Given the listing below, write out exactly the lines starting with the line that has "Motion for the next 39" and going on through the line that has "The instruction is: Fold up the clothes", both kept.

==== Source material ====

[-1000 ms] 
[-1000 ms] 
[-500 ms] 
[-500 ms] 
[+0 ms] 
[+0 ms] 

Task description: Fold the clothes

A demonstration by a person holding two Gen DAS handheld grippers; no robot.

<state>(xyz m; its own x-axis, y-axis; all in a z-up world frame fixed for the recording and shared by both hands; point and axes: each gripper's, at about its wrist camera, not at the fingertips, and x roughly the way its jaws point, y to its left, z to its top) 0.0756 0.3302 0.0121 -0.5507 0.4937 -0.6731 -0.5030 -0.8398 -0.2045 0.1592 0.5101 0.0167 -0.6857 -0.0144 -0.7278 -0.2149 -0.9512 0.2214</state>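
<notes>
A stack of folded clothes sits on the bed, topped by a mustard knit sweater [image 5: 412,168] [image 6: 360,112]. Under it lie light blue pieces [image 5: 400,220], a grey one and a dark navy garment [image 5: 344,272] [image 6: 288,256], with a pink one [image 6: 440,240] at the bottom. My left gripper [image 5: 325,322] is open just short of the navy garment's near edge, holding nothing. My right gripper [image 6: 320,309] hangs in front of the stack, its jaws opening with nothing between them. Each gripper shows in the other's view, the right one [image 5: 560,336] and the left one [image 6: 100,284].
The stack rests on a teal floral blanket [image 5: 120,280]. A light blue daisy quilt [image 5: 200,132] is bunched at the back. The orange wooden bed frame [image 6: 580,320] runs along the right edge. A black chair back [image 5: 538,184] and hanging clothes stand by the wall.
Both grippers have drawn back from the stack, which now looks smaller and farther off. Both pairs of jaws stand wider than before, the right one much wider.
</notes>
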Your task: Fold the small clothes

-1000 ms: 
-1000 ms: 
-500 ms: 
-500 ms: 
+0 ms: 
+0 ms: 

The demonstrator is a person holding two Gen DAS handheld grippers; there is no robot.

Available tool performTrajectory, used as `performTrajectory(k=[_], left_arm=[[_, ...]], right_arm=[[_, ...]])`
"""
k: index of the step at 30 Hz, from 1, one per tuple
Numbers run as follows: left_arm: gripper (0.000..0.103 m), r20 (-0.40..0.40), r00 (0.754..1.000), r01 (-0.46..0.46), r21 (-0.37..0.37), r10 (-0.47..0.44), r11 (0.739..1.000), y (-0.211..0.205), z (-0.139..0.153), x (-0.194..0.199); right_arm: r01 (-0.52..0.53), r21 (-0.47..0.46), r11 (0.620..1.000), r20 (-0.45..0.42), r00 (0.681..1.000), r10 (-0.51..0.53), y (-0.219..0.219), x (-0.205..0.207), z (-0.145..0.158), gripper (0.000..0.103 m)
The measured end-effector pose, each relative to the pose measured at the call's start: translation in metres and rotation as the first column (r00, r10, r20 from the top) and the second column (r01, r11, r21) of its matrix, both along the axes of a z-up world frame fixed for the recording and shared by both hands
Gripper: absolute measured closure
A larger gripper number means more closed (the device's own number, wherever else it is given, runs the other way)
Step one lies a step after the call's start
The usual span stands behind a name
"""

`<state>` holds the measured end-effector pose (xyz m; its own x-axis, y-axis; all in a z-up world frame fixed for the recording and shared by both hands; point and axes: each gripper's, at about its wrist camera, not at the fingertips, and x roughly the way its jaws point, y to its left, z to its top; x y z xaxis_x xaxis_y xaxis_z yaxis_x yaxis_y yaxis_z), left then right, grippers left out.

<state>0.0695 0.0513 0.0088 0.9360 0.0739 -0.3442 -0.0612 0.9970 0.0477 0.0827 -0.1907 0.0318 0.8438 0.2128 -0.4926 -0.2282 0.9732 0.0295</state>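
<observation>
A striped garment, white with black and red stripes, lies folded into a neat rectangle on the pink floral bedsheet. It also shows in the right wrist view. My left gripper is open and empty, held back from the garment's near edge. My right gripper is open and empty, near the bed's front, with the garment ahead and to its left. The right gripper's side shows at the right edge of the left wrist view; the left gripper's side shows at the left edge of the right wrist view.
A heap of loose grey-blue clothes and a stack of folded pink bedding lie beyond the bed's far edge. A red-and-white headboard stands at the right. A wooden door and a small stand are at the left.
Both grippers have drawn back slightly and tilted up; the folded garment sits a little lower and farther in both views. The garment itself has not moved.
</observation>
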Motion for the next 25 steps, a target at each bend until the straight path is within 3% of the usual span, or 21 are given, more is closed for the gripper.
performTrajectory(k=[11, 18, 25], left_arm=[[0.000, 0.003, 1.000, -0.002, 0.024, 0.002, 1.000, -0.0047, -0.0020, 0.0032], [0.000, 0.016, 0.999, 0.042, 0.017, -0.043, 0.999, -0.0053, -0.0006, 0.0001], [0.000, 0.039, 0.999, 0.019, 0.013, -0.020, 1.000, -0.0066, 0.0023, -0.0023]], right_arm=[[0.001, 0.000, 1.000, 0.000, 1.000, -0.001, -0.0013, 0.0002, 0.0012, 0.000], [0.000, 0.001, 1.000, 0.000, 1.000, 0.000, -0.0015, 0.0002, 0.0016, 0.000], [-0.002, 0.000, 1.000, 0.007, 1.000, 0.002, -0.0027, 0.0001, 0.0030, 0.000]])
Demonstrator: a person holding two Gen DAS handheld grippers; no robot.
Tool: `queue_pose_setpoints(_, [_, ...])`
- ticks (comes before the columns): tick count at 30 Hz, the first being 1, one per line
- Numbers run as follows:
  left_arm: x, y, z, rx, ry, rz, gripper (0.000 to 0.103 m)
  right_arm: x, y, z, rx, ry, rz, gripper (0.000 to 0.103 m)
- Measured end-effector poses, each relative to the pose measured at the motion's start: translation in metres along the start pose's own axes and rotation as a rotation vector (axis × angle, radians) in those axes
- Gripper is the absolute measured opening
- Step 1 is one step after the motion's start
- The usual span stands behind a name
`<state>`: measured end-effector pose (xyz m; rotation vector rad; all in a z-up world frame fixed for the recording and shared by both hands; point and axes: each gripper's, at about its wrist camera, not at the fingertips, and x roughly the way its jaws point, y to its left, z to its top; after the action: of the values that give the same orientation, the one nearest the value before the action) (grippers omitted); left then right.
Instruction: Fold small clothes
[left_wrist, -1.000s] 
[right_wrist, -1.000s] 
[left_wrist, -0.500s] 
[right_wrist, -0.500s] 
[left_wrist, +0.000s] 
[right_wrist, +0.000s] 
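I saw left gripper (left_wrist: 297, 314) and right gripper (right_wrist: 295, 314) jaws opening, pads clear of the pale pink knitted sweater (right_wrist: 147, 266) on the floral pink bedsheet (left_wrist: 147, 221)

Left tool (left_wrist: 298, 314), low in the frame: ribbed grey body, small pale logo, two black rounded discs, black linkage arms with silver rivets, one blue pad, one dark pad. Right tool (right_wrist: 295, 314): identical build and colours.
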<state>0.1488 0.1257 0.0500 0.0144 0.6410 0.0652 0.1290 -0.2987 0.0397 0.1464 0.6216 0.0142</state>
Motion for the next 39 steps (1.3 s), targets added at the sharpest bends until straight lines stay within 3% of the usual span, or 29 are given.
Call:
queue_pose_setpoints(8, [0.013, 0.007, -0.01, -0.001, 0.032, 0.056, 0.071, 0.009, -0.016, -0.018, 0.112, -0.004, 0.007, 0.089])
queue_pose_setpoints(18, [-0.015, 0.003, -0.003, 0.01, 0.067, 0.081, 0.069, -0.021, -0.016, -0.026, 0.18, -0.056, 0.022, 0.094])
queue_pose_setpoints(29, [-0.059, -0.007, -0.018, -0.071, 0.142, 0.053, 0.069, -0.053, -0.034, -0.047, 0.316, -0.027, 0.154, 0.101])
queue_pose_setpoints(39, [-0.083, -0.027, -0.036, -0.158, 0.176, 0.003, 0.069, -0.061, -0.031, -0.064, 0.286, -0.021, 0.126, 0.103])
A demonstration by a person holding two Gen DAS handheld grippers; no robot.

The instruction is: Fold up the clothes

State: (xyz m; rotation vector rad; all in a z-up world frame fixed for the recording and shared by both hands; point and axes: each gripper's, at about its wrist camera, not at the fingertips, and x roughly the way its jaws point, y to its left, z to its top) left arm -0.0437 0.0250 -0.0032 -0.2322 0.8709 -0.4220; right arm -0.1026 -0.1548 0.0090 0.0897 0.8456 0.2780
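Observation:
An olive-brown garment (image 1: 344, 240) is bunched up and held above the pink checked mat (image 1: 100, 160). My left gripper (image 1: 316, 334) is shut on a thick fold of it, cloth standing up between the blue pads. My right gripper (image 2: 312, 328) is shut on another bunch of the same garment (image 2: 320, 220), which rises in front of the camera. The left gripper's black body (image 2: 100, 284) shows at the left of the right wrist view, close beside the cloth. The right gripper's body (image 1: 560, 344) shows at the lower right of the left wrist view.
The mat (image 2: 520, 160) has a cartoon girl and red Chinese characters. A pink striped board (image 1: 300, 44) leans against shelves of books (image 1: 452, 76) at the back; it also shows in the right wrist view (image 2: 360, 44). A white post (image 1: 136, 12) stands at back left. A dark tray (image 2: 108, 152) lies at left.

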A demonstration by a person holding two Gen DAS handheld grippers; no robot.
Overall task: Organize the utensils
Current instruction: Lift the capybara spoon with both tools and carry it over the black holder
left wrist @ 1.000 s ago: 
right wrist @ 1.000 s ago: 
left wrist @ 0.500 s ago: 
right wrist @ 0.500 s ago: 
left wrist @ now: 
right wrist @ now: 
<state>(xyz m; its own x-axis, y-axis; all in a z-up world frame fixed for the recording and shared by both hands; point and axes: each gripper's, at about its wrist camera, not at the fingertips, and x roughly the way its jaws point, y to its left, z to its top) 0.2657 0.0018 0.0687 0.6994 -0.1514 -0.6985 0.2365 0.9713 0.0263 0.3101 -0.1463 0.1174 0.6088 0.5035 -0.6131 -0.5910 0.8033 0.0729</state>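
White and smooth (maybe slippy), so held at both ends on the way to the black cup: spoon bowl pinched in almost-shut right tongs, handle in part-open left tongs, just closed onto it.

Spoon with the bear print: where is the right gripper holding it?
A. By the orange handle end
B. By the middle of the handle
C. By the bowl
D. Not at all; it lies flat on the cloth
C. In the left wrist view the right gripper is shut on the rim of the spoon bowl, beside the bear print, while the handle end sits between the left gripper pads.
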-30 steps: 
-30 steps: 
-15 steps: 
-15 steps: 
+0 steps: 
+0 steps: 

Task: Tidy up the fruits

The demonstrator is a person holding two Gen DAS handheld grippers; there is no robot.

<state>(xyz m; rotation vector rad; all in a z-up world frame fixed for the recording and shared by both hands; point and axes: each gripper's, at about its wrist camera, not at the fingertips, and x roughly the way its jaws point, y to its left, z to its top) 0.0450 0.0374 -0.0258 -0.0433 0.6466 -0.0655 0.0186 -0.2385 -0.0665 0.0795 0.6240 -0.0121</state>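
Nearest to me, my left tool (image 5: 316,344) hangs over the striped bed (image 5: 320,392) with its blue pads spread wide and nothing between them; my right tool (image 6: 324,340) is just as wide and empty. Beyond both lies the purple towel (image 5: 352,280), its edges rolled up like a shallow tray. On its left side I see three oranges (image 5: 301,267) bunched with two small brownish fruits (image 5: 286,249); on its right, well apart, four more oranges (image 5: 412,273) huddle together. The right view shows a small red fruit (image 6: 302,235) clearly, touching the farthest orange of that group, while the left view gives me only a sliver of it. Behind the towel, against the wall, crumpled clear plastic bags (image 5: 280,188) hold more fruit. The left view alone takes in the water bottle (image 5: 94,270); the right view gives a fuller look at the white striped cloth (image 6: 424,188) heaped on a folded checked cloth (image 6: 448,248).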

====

▶ Solution:
Motion for the next 39 steps (1.3 s), targets added at the sharpest bends until straight lines stay within 3% of the usual span, or 29 are given.
Call:
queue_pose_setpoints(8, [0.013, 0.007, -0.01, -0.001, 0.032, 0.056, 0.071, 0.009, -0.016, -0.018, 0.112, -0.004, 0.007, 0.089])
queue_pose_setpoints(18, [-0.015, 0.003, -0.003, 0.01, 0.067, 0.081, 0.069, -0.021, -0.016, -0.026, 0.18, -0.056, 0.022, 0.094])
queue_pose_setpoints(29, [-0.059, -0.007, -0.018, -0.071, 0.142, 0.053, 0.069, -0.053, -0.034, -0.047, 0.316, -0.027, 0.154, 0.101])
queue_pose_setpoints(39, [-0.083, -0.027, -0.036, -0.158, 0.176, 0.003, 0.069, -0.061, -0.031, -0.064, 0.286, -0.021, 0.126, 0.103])
A demonstration by a person holding two Gen DAS handheld grippers; no robot.

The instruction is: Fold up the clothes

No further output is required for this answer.